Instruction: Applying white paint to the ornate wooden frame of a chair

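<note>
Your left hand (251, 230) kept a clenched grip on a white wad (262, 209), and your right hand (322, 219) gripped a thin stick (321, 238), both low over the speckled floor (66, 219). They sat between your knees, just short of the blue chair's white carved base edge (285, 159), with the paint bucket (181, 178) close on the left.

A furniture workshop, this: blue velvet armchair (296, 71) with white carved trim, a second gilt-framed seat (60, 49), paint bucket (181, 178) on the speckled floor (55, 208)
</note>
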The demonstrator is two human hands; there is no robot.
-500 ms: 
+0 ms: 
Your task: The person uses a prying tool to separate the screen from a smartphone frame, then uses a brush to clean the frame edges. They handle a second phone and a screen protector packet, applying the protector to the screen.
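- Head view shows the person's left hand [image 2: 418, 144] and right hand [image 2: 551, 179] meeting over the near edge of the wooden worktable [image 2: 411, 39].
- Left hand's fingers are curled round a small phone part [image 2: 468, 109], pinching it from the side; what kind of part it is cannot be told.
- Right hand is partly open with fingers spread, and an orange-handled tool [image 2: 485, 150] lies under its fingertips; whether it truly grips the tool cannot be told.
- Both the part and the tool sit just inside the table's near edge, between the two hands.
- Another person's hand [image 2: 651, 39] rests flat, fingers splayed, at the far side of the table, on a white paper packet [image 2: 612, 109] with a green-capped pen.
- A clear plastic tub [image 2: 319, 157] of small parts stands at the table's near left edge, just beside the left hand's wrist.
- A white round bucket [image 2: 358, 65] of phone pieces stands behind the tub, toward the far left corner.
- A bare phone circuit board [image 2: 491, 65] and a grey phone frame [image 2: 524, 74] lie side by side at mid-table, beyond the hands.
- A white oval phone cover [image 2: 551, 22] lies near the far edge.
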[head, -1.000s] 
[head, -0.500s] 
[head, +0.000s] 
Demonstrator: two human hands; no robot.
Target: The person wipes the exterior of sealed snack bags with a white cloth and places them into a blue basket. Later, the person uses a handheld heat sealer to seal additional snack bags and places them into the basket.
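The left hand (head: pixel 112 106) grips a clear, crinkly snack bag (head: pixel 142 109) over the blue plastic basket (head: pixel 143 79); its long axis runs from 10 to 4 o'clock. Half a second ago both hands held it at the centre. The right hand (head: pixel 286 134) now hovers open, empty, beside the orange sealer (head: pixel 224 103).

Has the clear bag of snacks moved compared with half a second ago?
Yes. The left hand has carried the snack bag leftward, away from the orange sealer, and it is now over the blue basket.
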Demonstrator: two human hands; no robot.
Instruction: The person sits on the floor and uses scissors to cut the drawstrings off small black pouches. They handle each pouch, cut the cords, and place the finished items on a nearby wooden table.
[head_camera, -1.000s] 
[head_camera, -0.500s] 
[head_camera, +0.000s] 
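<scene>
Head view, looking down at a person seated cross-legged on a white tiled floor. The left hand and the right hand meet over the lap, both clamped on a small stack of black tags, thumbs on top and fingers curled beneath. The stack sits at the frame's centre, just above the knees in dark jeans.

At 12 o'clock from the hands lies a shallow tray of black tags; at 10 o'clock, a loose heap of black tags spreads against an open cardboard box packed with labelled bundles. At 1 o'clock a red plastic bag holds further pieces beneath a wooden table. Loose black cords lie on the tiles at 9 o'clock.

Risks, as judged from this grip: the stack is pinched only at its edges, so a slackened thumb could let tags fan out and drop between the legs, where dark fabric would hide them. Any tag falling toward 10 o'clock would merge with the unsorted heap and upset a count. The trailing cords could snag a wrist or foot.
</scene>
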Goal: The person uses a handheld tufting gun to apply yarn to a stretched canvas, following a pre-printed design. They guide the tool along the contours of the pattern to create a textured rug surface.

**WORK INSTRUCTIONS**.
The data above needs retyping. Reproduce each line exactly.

**OUTPUT FOR THIS TASK**.
Instruction: Applying white paint to the ornate wooden frame of a chair

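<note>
Your left hand (251, 230) kept a clenched grip on a white wad (262, 209), and your right hand (322, 219) gripped a thin stick (321, 238), both low over the speckled floor (66, 219). They sat between your knees, just short of the blue chair's white carved base edge (285, 159), with the paint bucket (181, 178) close on the left.

A furniture workshop, this: blue velvet armchair (296, 71) with white carved trim, a second gilt-framed seat (60, 49), paint bucket (181, 178) on the speckled floor (55, 208)
</note>
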The demonstrator is two human hands; there is no robot.
-500 ms: 
+0 ms: 
Your task: The person uses a prying tool to separate the screen from a smartphone frame, then uses a brush to clean the frame edges. They handle a second phone and a screen protector packet, applying the protector to the screen.
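- Head view shows the person's left hand [image 2: 418, 144] and right hand [image 2: 551, 179] meeting over the near edge of the wooden worktable [image 2: 411, 39].
- Left hand's fingers are curled round a small phone part [image 2: 468, 109], pinching it from the side; what kind of part it is cannot be told.
- Right hand is partly open with fingers spread, and an orange-handled tool [image 2: 485, 150] lies under its fingertips; whether it truly grips the tool cannot be told.
- Both the part and the tool sit just inside the table's near edge, between the two hands.
- Another person's hand [image 2: 651, 39] rests flat, fingers splayed, at the far side of the table, on a white paper packet [image 2: 612, 109] with a green-capped pen.
- A clear plastic tub [image 2: 319, 157] of small parts stands at the table's near left edge, just beside the left hand's wrist.
- A white round bucket [image 2: 358, 65] of phone pieces stands behind the tub, toward the far left corner.
- A bare phone circuit board [image 2: 491, 65] and a grey phone frame [image 2: 524, 74] lie side by side at mid-table, beyond the hands.
- A white oval phone cover [image 2: 551, 22] lies near the far edge.
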[head, -1.000s] 
[head, -0.500s] 
[head, +0.000s] 
Demonstrator: two human hands; no robot.
Target: The person wipes the exterior of sealed snack bags with a white cloth and places them into a blue basket. Later, the person uses a handheld heat sealer to seal additional snack bags and places them into the basket.
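The left hand (head: pixel 112 106) grips a clear, crinkly snack bag (head: pixel 142 109) over the blue plastic basket (head: pixel 143 79); its long axis runs from 10 to 4 o'clock. Half a second ago both hands held it at the centre. The right hand (head: pixel 286 134) now hovers open, empty, beside the orange sealer (head: pixel 224 103).

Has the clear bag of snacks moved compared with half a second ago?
Yes. The left hand has carried the snack bag leftward, away from the orange sealer, and it is now over the blue basket.
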Demonstrator: two human hands; no robot.
Instruction: The person sits on the floor and uses scissors to cut the drawstrings off small black pouches. They handle each pouch, cut the cords, and place the finished items on a nearby wooden table.
[head_camera, -1.000s] 
[head_camera, -0.500s] 
[head_camera, +0.000s] 
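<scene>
Head view, looking down at a person seated cross-legged on a white tiled floor. The left hand and the right hand meet over the lap, both clamped on a small stack of black tags, thumbs on top and fingers curled beneath. The stack sits at the frame's centre, just above the knees in dark jeans.

At 12 o'clock from the hands lies a shallow tray of black tags; at 10 o'clock, a loose heap of black tags spreads against an open cardboard box packed with labelled bundles. At 1 o'clock a red plastic bag holds further pieces beneath a wooden table. Loose black cords lie on the tiles at 9 o'clock.

Risks, as judged from this grip: the stack is pinched only at its edges, so a slackened thumb could let tags fan out and drop between the legs, where dark fabric would hide them. Any tag falling toward 10 o'clock would merge with the unsorted heap and upset a count. The trailing cords could snag a wrist or foot.
</scene>
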Goal: The person uses a handheld tufting gun to apply yarn to a stretched canvas, following a pre-printed design. They guide the tool along the contours of the pattern to create a textured rug surface.

The answer has been given, and the exercise is done.